Singleness is a long hike up a steep hill. Chances are, you’re either on the hike yourself or you know someone else who is. Everyone has stories to tell of it. (It’s that kind of hike. It’s that kind of hill.)
I’m so grateful for my 34-year ascent up that Beautiful Arduous Hill. It was harder than I can describe, and I’m left with some hardy callouses and a few long-term injuries. But I look back at that climb as one of the greatest experiences God has ever entrusted to me.
I’ve been married for nine years now (I didn’t hike nearly as far as some), yet I still smell strongly of the dirt and pine of that hill. Contrary to popular opinion, I didn’t “arrive” when I finally married; life didn’t “begin” when I got a ring on my finger and a baby in my womb. The terrain altered significantly, yes—but the Goal and the Guide remained the same.

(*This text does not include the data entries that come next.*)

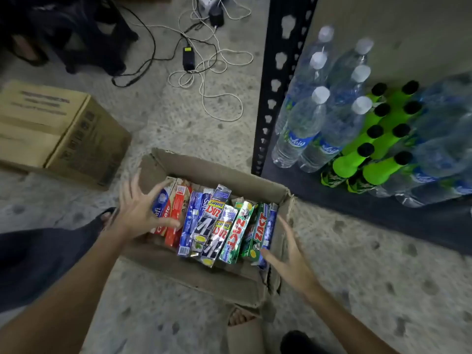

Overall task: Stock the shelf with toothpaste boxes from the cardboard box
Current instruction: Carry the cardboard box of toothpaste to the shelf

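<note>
An open cardboard box [224, 172] sits on the floor below me, filled with a row of toothpaste boxes [217, 223] in red, blue, silver and green. My left hand [139, 210] hovers with spread fingers over the red boxes at the left end of the row. My right hand [290, 259] is spread beside the blue and green boxes at the right end, its fingertips at the box's right wall. Neither hand holds anything. The dark metal shelf [383, 210] stands to the right of the box.
The shelf board carries clear water bottles [306, 123], green bottles with black caps [370, 154] and a shrink-wrapped bottle pack [441, 149]. A closed carton [58, 134] lies at the left. Cables and a power adapter [188, 58] trail across the floor beyond. My feet are beside the box.
</note>
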Available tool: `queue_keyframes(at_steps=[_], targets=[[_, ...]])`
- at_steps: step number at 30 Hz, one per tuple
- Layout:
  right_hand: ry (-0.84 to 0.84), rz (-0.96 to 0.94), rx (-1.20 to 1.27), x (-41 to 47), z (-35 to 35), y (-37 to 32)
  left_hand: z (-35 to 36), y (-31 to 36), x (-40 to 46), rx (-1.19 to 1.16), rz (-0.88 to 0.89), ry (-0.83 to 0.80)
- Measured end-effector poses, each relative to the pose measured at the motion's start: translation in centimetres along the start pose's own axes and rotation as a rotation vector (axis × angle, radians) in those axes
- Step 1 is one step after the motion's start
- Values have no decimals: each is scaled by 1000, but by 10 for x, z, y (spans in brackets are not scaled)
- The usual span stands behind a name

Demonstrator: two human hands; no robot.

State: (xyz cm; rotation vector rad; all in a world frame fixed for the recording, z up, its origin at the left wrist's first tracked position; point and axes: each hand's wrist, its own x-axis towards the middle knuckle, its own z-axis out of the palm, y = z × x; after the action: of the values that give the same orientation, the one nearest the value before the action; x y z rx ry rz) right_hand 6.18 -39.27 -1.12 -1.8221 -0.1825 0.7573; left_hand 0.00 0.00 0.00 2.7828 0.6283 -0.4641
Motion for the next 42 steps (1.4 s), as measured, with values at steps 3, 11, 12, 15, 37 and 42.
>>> queue_keyframes(at_steps=[3, 11, 12, 15, 37, 42], targets=[[2, 56, 11, 13, 11, 6, 10, -25, 18, 101, -13, 18], [215, 87, -177, 22, 35, 21, 21, -49, 24, -162, -210, -5], [241, 93, -201, 22, 35, 24, 21, -50, 25, -163, -195, 37], [259, 102, -273, 21, 28, 25, 24, -48, 22, -161, -166, 134], [277, 31, -493, -35, -82, 29, -5, 27, -43, -52, 65, 238], [312, 49, -604, -74, -151, 38, 3, 91, -79, -91, 53, 208]])
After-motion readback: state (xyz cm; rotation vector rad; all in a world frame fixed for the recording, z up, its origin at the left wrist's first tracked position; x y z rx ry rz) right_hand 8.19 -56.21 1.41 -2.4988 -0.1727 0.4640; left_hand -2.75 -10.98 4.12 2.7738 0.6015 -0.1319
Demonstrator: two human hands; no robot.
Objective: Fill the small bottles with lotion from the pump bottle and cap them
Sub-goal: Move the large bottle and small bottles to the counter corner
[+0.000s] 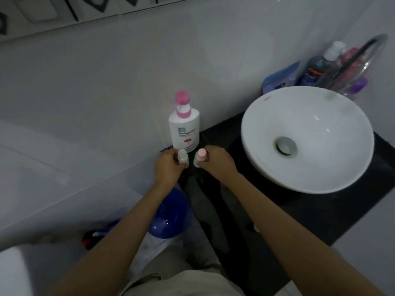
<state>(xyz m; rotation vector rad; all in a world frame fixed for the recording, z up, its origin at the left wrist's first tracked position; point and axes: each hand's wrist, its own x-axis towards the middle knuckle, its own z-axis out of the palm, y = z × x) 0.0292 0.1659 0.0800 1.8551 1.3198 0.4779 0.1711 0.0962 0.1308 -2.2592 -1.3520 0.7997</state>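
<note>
A white pump bottle (pixel 185 127) with a pink pump head stands at the left end of the black counter (pixel 320 212), against the wall. Just in front of it my left hand (pixel 167 165) grips a small bottle with a white cap (pixel 183 157). My right hand (pixel 214 160) grips a second small bottle with a pink cap (pixel 200 157). Both small bottles are upright, side by side and close together, their lower parts hidden by my fingers.
A white round basin (pixel 307 137) fills the counter to the right. Behind it stand toiletry bottles and a blue pouch (pixel 282 76) beside a chrome tap (pixel 363 58). A blue bin (pixel 171 212) sits on the floor below the counter's left end.
</note>
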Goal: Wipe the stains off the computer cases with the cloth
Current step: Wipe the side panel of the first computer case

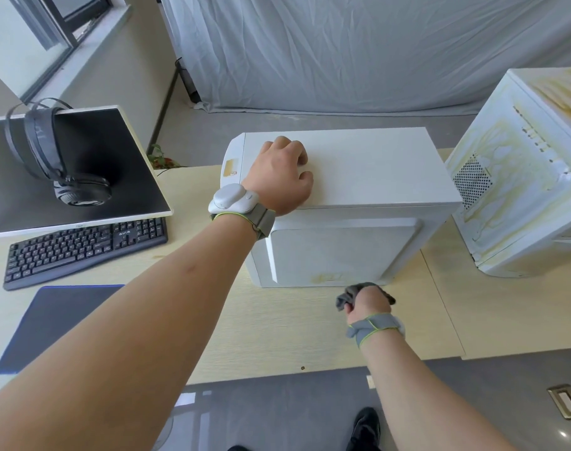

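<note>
I've got a white computer case [359,177] here with one faint yellow smear low on its side, and a grey cloth [349,296] right by it. The second white case [521,177] is streaked yellow-brown all over (dotted vent grille too). Pale wood-grain desk [277,327], black keyboard [82,245], dark blue mat [56,320].

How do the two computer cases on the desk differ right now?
The middle case looks mostly clean, with one faint yellow smear low on its near side; the right case is streaked yellow-brown all over. The left hand rests on the middle case; nothing touches the right case. The right hand holds the cloth by the middle case's smear. Both are white and stand on the desk.
</note>
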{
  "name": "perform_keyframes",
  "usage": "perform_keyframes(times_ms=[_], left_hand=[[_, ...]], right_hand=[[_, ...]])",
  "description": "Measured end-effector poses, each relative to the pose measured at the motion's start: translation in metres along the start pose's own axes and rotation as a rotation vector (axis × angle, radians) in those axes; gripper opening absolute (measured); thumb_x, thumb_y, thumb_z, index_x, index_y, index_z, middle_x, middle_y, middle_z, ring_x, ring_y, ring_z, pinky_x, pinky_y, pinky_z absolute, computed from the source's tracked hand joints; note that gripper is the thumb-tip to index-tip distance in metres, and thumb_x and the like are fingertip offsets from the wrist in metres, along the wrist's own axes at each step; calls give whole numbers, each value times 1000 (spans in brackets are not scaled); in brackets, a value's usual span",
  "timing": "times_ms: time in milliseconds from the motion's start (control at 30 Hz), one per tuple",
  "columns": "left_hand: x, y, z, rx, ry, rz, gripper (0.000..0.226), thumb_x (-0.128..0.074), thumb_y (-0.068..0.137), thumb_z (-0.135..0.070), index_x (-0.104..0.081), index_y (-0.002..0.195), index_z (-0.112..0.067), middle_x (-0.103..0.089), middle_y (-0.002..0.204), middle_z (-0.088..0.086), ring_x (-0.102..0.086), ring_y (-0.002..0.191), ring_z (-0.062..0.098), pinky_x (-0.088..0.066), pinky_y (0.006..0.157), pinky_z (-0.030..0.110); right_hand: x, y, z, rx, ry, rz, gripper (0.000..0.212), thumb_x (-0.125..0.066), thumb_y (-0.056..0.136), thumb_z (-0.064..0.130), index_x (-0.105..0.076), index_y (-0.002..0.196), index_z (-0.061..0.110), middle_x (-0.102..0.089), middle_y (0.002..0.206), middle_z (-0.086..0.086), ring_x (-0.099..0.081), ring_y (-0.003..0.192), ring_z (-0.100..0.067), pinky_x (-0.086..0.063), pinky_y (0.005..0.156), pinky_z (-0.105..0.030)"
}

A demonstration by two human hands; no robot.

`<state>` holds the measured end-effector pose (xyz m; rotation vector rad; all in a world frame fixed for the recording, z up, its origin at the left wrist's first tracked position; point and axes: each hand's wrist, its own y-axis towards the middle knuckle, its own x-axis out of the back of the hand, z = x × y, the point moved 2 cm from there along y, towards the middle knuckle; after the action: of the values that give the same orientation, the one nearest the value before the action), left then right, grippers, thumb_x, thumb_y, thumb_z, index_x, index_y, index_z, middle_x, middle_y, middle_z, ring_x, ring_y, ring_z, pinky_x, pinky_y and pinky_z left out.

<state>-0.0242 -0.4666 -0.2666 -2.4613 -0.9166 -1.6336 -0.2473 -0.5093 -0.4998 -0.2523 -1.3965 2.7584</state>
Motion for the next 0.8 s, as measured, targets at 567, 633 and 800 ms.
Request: perform_keyframes(times_ms=[567,633,800], left_hand=[[1,-1,0,-1,-11,-6,24,-56,88,-24,-62,109,-14,-55,111,1,-46,105,24,-44,90,34],[0,0,-1,-5,-8,0,24,-56,88,-24,-61,109,-13,-55,111,1,-46,106,25,-44,91,34],[1,0,-1,3,-8,5,24,-55,88,-24,-61,109,-13,-54,112,2,-45,107,25,-43,91,34]], right_hand=[[-57,-28,-5,-50,101,154,18,-51,94,-3,-55,82,11,-57,79,-13,-56,65,-21,-54,47,-26],[-41,-29,35,69,201,-26,11,-54,89,6,-52,82,14,-53,73,-10,-50,51,-18,-46,43,-23],[-46,-53,63,325,380,-185,34,-60,84,11,-45,115,19,-61,115,-9,-61,86,-25,-54,76,-40]])
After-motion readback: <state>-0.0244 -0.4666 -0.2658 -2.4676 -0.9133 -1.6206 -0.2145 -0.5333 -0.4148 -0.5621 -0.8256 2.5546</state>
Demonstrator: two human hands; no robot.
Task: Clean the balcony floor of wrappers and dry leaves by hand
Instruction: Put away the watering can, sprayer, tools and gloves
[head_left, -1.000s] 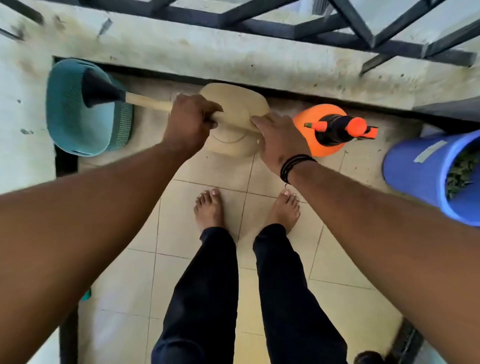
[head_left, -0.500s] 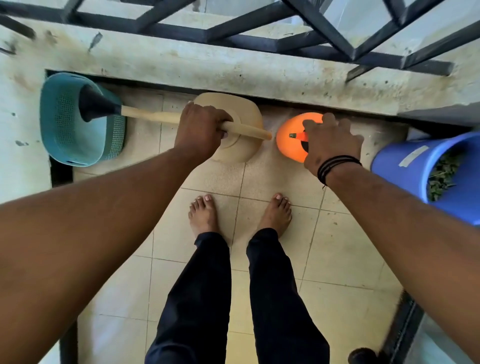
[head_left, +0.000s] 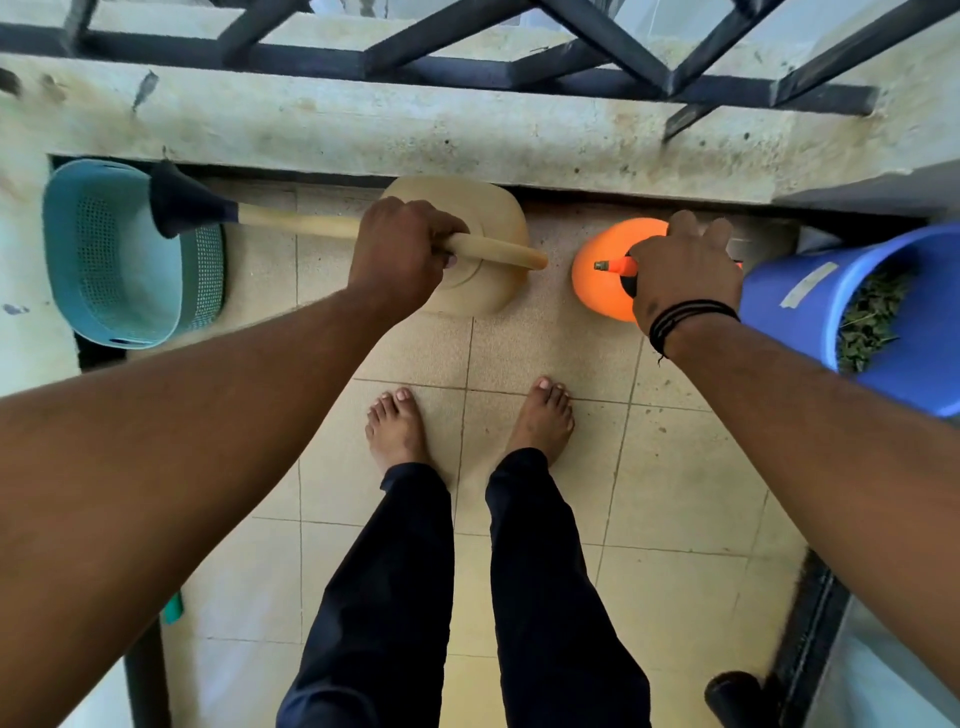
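Note:
My left hand (head_left: 400, 254) grips the wooden handle of a plunger (head_left: 291, 224), held level above the floor with its black rubber cup over a teal basket (head_left: 111, 270). My right hand (head_left: 683, 275) rests on top of an orange pump sprayer (head_left: 605, 280), its fingers over the black and orange head; the grip itself is hidden. A blue bucket (head_left: 795, 306) at the right holds dry green leaves (head_left: 872, 317). I see no wrappers or loose leaves on the tiled floor (head_left: 675, 493).
A beige upturned pot (head_left: 498, 218) stands against the concrete parapet (head_left: 467, 130) under my left hand. A black metal grille (head_left: 467, 57) tops the parapet. My bare feet (head_left: 467, 421) stand mid-floor. A dark door track (head_left: 800, 649) runs at the lower right.
My right hand left the plunger handle and moved right onto the orange sprayer's head. My left hand kept the plunger, which shifted slightly right.

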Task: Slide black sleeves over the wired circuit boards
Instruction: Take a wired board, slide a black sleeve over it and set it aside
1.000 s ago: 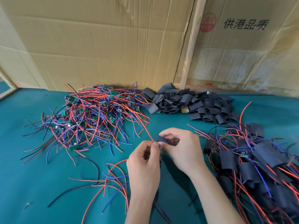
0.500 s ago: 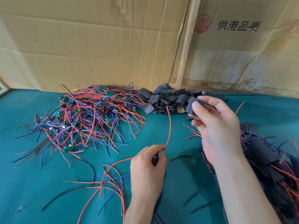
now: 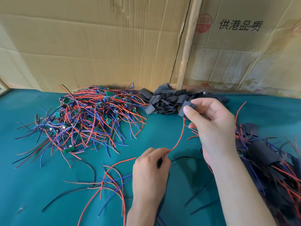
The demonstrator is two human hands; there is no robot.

I’m grateful for my single years, but it’s not as if I’ve left them behind me. They shaped me, how I think, how I experience the love of Jesus, even how I still occasionally dream. In a crowd of people, I’m drawn to the woman who also knows the ways of the hill. Her climb is unique—in fact, you could talk to a hundred different single women and get a hundred different versions of this hike—but we agree on one thing: We’re not meant to go it alone.
We are, every one of us, meant for joyful relationship with Jesus and his people. Our one great good is God himself, and we experience him better by being in relationship with each other.
The psalmist David put it this way:
I said to the Lord, “You are my Lord; I have nothing good besides you.” As for the holy people who are in the land, they are the noble ones. All my delight is in them. (Psalm 16:2-3, emphasis mine)
These two things can sound contrary, but in fact they perfectly coexist: God is our only good, and his people are all our delight.
And an uphill climb requires gargantuan good and strong doses of delight.
This relational joy we share with God and each other enables us to do feats otherwise impossible. And, at least in my own experience, singleness sometimes felt like an impossible feat. I knew it was part of God’s perfect plan for me, and it was the conduit of incredible blessings in my life, but it wasn’t at all what I’d prepared for, and it was anything but the norm in my social circles.
The problem was actually a good one: as a single woman who loved Jesus and his church, I held a high view of marriage, sex, and children. I was convinced God is the creator and sustainer of these sacred gifts—gifts he chooses to give most women.
I also understood that marriage would not be the answer to all my problems. And I wasn’t duped by the notion that a man (or children) would fulfill my deepest desires. Only Jesus could do that.
But when every friend but one had married and had children, and I was left standing on the sidelines with a collection of bridesmaid dresses—I felt disoriented, even occasionally distressed, as I figured out how to live outside the natural order of things. I deeply wanted what God wanted for me, and on those days when I didn’t want it, I asked him to help me want it. But I was a square peg in a round hole. I didn’t know how to fit into a world made for couples and families.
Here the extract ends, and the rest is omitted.